• **Exercise**
Only the lines from the one containing "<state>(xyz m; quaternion" through the last line of the listing are to be given again, exactly as they appear.

• **Data shown**
__________
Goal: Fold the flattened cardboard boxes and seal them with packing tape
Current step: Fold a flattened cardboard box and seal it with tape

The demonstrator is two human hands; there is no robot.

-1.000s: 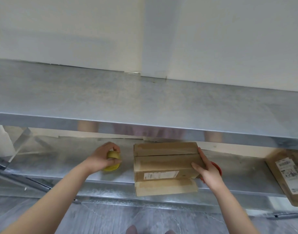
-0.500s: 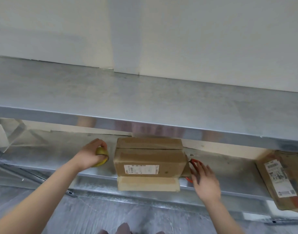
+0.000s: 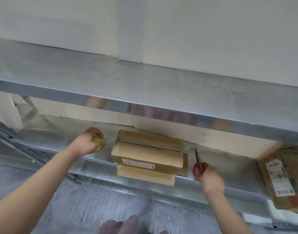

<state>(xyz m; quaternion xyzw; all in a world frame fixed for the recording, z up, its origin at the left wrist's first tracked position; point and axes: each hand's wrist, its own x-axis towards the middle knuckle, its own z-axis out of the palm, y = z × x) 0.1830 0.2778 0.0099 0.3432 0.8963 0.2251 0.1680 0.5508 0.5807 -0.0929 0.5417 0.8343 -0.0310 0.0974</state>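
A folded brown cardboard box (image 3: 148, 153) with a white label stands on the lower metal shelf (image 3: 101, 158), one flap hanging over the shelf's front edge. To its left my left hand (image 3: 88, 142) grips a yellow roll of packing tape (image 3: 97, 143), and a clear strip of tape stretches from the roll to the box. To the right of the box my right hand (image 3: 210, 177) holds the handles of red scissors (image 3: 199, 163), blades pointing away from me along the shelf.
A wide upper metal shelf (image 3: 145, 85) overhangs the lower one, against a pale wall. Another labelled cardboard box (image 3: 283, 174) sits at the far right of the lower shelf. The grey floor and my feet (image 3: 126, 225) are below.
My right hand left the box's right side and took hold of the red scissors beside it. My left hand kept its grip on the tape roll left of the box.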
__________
• **Solution**
<state>(xyz m; quaternion xyzw; all in a world frame fixed for the recording, z up, its origin at the left wrist's first tracked position; point and axes: each hand's wrist, its own x-axis towards the middle knuckle, its own z-axis out of the palm, y = z × x) 0.1830 0.2778 0.0099 0.3432 0.8963 0.2251 0.1680 0.5508 0.5807 -0.0929 0.5417 0.8343 -0.0310 0.0974</state>
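A folded brown cardboard box (image 3: 148, 153) with a white label stands on the lower metal shelf (image 3: 101, 158), one flap hanging over the shelf's front edge. To its left my left hand (image 3: 88, 142) grips a yellow roll of packing tape (image 3: 97, 143), and a clear strip of tape stretches from the roll to the box. To the right of the box my right hand (image 3: 210, 177) holds the handles of red scissors (image 3: 199, 163), blades pointing away from me along the shelf.
A wide upper metal shelf (image 3: 145, 85) overhangs the lower one, against a pale wall. Another labelled cardboard box (image 3: 283, 174) sits at the far right of the lower shelf. The grey floor and my feet (image 3: 126, 225) are below.
My right hand left the box's right side and took hold of the red scissors beside it. My left hand kept its grip on the tape roll left of the box.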

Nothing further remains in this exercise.